Many research studies have documented the effectiveness of intensive behavior analytic interventions for autism. Howard, Sparkman, Cohen, Green, & Stanislaw, (2005) suggest that, “Findings from early intervention research indicate that intervention that is intensive, long in duration, and delivered directly to children (rather than caregivers) produces better outcomes than intervention that lacks those elements?. However, there is relatively little research on the effects of treatment intensity (hours per week) and duration (how many months or years intervention).

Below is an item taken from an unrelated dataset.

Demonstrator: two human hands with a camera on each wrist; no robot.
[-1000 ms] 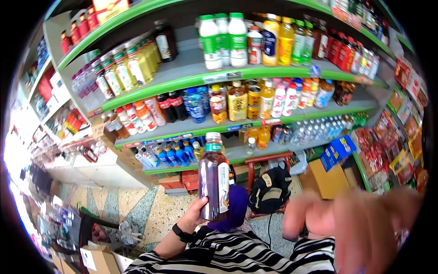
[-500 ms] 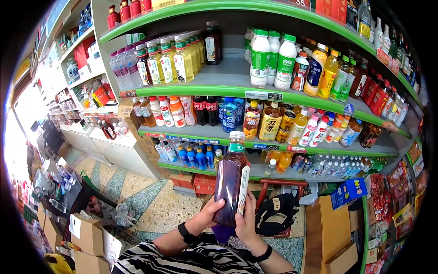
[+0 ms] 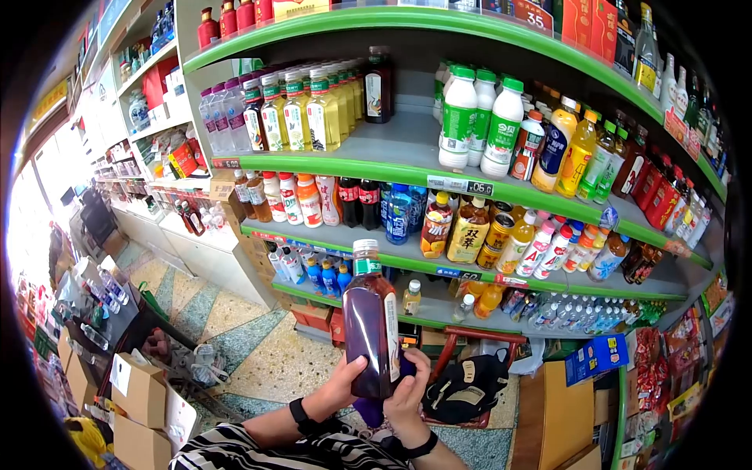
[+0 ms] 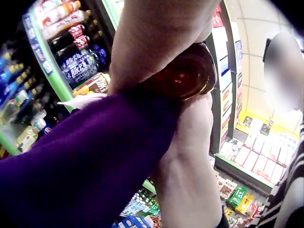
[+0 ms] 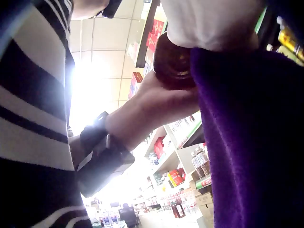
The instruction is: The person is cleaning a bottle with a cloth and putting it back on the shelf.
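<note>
A large dark bottle (image 3: 371, 333) with a white cap and green neck label stands nearly upright between both hands in the head view. My left hand (image 3: 338, 385) grips its lower left side, thumb across the front. On the lower right, my right hand (image 3: 407, 395) holds the bottle together with a purple cloth (image 3: 368, 410). The cloth (image 4: 95, 152) hangs beneath the bottle's base (image 4: 190, 73) in the left wrist view. In the right wrist view the cloth (image 5: 237, 133) hangs from the right hand (image 5: 213, 23). Fingers behind the bottle are hidden.
Green-edged shelves (image 3: 376, 160) full of drinks stand ahead, with one dark bottle (image 3: 377, 84) at the back of the upper one. A black backpack (image 3: 468, 385) is at the lower right beside cardboard (image 3: 556, 407). Open boxes (image 3: 141, 399) stand at the lower left.
The right hand has come in from the right side to the bottle. The bottle has since shifted slightly left and down, and the head view has turned.
</note>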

Ivar Lovaas (1987) demonstrated that children receiving 40 hrs per week (for at least 2 years) of intensive behavior analytic intervention made significantly larger gains than those receiving only 10 hrs per week. Furthermore, almost half of the children receiving intensive behavioral intervention achieved outcomes that placed them in the “normal” range of intellectual, communication, and adaptive functioning.
Eikeseth, Smith, Jahr, & Eldevik (2002) delivered behavioral intervention to 13 children with autism (ages 4-7 at beginning of study) for 28 hrs per week for 1 year. Seven of the 13 children (58%), at follow up, achieved scores in the normal range for functioning.
Howard and colleagues (2005) provided 25-30 hrs/week for children under age 3 and 35-40 hrs per week for children over age 3. They also included two control groups. One group received “eclectic”” intervention (i.e. TEACCH, some DTT, and sensory integration) in a non-intensive (15 hrs per week) community special education program and one receiving regular special education (30 hrs per week). After 14 months, various outcome measures were substantially and statistically significant for the behavior intervention group but not for either of the control groups. Therefore, the results of this study (and others) demonstrated significant improvements in intellectual functioning, communication skills, and adaptive behavior as a result of behavioral intervention. These gains were larger than those reported by Anderson, Avery, Dipietro, Edwards, and Christian (1987) for preschool children with autism who received behavioral intervention for 15-25 hrs per week for one year.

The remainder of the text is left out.